*What is needed*.
For this exercise, reproduce only the lines from the one holding "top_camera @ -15" through the final line of the data below, exactly, and omit pictures.

*Dataset section*.
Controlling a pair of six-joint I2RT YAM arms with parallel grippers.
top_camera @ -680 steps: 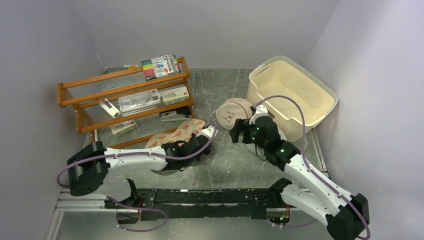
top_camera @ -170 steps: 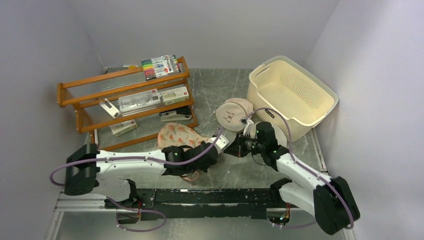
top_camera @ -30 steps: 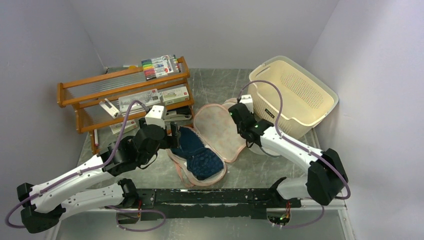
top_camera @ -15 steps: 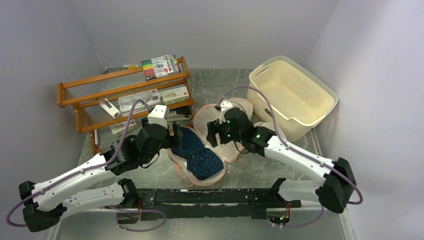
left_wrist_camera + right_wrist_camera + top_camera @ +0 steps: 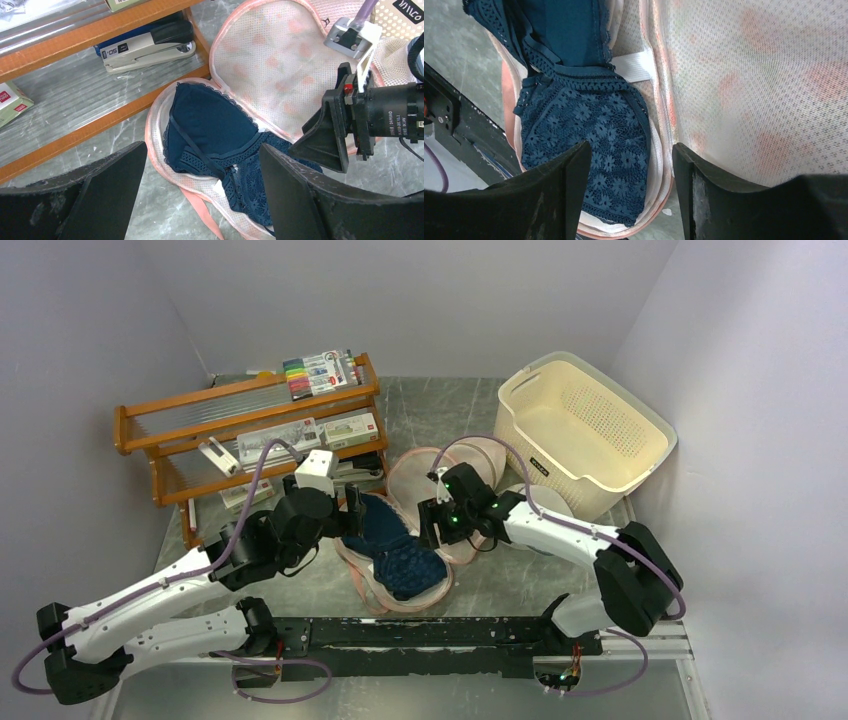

*Exercise response*.
top_camera @ -15 steps: 
left_wrist_camera + right_wrist_camera + top_camera @ +0 steps: 

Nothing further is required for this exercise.